Data Realism
Seedfast doesn't produce random placeholder values. It reads your schema and generates data that fits what your product is actually for.
How domain inference works#
Seedfast analyzes table names, column names, data types, and constraints to understand the domain before generating anything. This analysis happens automatically — no configuration required.
A table named orders with columns like status, total_amount, and placed_at tells Seedfast enough to generate plausible order statuses (pending, shipped, delivered), realistic monetary amounts, and timestamps distributed across a reasonable time window.
A table named patients with columns like date_of_birth, diagnosis_code, and attending_physician_id gets a different treatment — Seedfast generates data that fits a medical context, not an e-commerce one.
Examples by domain#
E-commerce
Tables like products, orders, customers, order_items get:
- Product names and descriptions that match the product category
- Order statuses drawn from a realistic lifecycle
- Pricing with plausible distribution (not uniform random)
- Timestamps that reflect realistic purchase patterns
SaaS
Tables like users, workspaces, subscriptions, activity_logs get:
- Email addresses that look real (not
user1@test.com) - Workspace names that fit a B2B context
- Subscription plans matched to your plan column values
- Activity events in logical sequence
HR and internal tools
Tables like employees, departments, salaries, performance_reviews get:
- Full names with realistic distributions
- Job titles and department names that make sense together
- Salary ranges calibrated to role and seniority inferred from column context
Default quality vs. guided quality#
By default, Seedfast squeezes the maximum quality it can from your schema alone.
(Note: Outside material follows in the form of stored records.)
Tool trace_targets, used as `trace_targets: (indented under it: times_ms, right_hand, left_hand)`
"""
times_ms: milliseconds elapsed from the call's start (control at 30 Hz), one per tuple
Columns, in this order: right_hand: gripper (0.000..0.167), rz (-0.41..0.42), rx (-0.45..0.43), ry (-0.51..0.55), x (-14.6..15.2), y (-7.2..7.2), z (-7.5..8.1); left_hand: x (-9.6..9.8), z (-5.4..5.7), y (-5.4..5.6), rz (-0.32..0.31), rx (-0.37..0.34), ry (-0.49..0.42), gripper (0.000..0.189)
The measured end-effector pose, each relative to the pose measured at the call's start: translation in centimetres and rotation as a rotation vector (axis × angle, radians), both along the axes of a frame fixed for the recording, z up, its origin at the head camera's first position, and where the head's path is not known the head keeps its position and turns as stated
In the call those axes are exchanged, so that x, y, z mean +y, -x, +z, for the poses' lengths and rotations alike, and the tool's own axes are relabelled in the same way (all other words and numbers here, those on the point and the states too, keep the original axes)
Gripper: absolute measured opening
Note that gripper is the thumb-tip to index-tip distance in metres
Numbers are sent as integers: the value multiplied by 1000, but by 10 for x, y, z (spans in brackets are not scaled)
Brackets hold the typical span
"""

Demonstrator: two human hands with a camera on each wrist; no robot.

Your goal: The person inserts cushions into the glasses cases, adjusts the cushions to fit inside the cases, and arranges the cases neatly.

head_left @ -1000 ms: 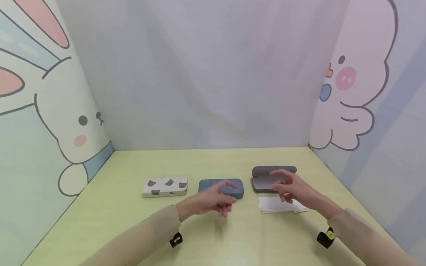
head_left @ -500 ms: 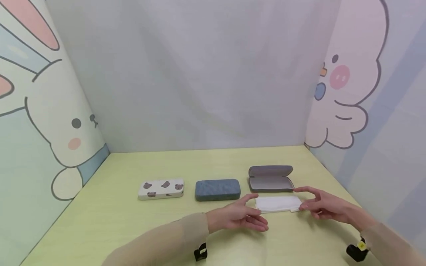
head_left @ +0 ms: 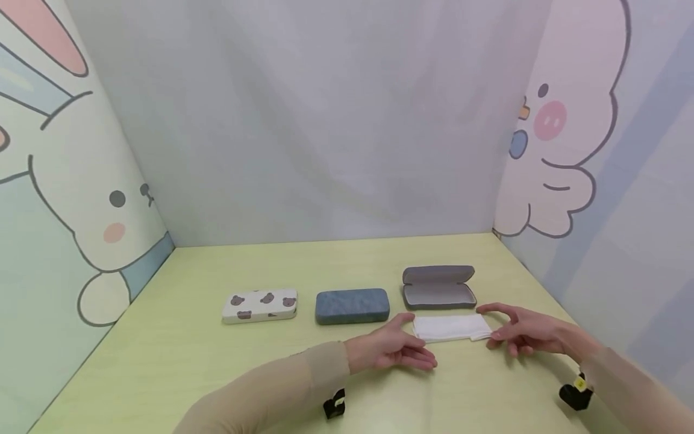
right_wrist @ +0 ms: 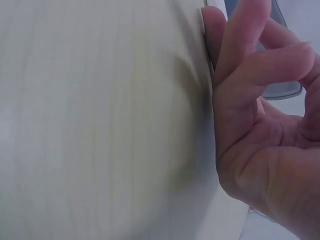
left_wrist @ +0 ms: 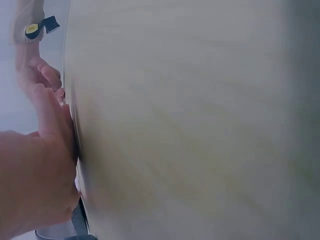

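A white folded cloth lies flat on the table in the head view, in front of an open grey glasses case. At the cloth's left edge is my left hand, its thumb and fingers spread apart at the corners. My right hand is at the right edge, with one fingertip by the far corner and another by the near one. Neither hand visibly pinches the cloth. In the left wrist view my left hand lies low along the tabletop. The right wrist view has my right hand with several fingers bent.
Left of the open case lies a closed blue glasses case. Further left is a white case with bear prints. A grey curtain backs the pale yellow table, and printed panels stand at both sides.
Both hands have moved right and down from above the cases to the cloth's two ends. Over the last half second they stay nearly still. The view has shifted slightly.
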State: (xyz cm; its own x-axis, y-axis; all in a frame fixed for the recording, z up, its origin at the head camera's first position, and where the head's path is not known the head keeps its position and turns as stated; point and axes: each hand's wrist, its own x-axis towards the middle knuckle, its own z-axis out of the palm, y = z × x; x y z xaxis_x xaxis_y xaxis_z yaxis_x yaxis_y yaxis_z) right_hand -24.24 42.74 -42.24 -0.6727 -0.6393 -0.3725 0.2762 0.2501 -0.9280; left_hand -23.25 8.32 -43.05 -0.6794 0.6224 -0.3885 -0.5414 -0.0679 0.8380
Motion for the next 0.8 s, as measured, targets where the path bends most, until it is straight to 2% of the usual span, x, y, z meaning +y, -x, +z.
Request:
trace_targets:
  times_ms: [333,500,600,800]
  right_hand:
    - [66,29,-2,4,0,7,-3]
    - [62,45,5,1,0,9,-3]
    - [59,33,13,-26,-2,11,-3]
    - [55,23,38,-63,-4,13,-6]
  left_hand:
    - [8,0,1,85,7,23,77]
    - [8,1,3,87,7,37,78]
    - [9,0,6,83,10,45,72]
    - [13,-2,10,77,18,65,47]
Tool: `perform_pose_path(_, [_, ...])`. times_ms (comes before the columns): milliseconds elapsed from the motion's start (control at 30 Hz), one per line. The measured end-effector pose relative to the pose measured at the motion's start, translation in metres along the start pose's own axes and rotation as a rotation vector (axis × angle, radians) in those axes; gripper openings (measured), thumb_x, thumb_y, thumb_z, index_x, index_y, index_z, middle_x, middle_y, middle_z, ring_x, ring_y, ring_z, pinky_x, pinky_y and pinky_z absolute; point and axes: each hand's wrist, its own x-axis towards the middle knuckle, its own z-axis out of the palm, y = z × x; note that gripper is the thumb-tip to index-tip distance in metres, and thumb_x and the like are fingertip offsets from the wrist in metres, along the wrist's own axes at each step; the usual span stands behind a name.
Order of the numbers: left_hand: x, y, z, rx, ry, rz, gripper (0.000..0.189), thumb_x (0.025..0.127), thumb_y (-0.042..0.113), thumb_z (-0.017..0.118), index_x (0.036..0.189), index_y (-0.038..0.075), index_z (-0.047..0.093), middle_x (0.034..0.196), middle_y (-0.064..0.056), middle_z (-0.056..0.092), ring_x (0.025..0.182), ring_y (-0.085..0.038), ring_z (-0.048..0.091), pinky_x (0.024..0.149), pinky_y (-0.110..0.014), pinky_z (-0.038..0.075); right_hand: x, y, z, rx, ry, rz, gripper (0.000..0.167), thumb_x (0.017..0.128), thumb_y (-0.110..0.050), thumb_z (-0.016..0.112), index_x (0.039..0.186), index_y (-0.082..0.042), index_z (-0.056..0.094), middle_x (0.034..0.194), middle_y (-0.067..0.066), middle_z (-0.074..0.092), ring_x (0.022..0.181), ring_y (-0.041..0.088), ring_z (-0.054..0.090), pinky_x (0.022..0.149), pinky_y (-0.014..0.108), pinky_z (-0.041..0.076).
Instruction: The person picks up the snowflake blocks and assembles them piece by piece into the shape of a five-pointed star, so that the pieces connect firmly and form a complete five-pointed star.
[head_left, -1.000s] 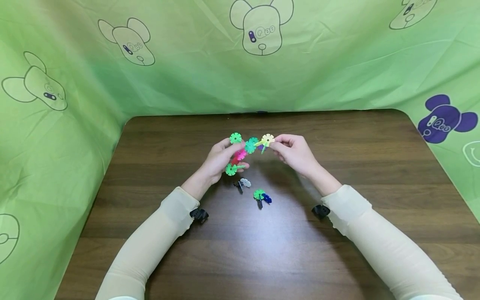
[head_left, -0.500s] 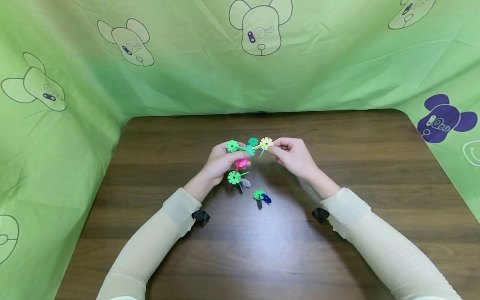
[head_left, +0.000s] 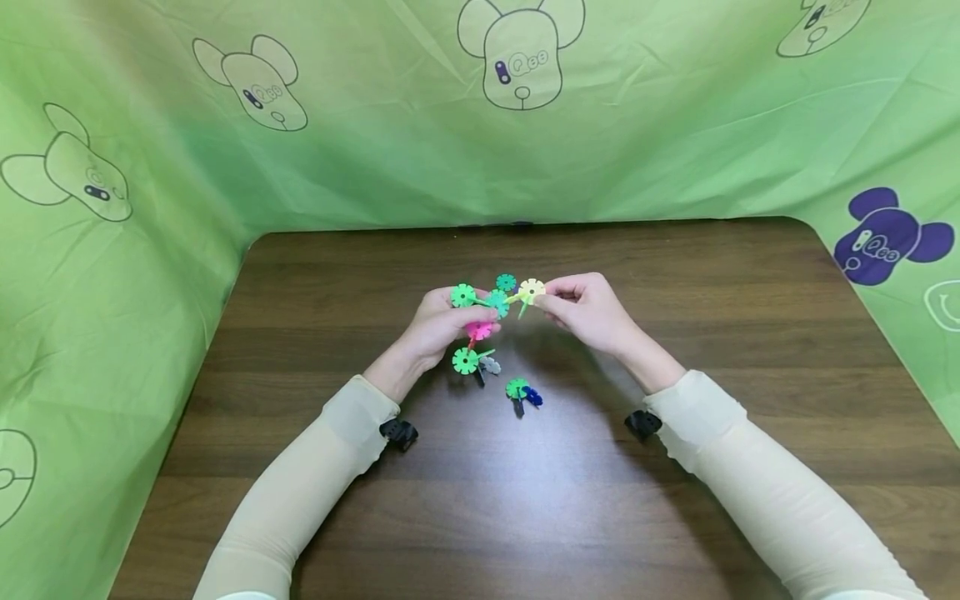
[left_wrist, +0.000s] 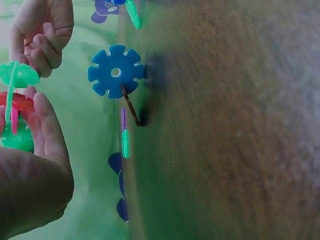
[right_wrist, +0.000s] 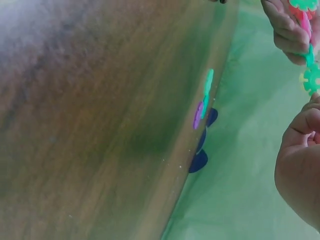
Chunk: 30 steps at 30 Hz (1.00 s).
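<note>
My left hand holds a chain of interlocking snowflake discs, thumb over a teal disc. A green disc joins the chain at the left. Below the thumb hang a pink disc, a red one seen nearly edge-on, and a green disc. With thumb and fingers, my right hand pinches the pale yellow disc at the chain's right end. In the right wrist view, a yellow-green disc sits at the right fingertips.
On the brown table, a green, blue and black disc cluster lies nearer the person. A grey disc joined to a black one lies partly behind the chain. Toward the far edge stands a teal disc joined to a purple one.
Both hands have lowered slightly toward the person. The chain has turned, its pink, red and green lower part dropping clear below the left hand and now overlapping the grey and black pair.
</note>
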Motion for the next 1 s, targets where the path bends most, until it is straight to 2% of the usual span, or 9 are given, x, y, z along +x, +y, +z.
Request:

The more signal available in your schema — descriptive column names, meaningful enum values, well-named foreign keys — the better the results.
When you describe what you need in the scope, results improve further:
# Seedfast infers what it can from the schema
seedfast seed --scope "seed 100 users"
# More context → better data quality
seedfast seed --scope "seed 100 enterprise customers, mostly US-based, with active subscriptions"
The second command produces customers with company names, US addresses, and subscription records that reflect an active state — because you told Seedfast what "customers" means in your context.
Refining realism in interactive mode#
When running seedfast seed without --scope, Seedfast proposes a plan and shows you what it intends to generate. At this point you can refine not just the volume but the character of the data:
Approve? (Y/n): make the orders use European addresses and EUR currency
Seedfast incorporates the instruction and replans. See Scoping for the full interactive workflow.
What stays consistent#
Across all generated data:
- Foreign keys are always valid — Seedfast resolves insert order and generates parent records before dependent ones
- Relationships are coherent — an order belongs to a real customer; a subscription belongs to a real workspace
- Enum and check constraints are respected — status columns only contain values your schema allows
- Data types match exactly — UUIDs, timestamps, integers, and text fields are generated in the correct format
Privacy#
Seedfast generates data from scratch. Your production records are never used as source material or training input. The AI receives only schema metadata — table names, column types, and constraints. See Privacy & Data Handling for details.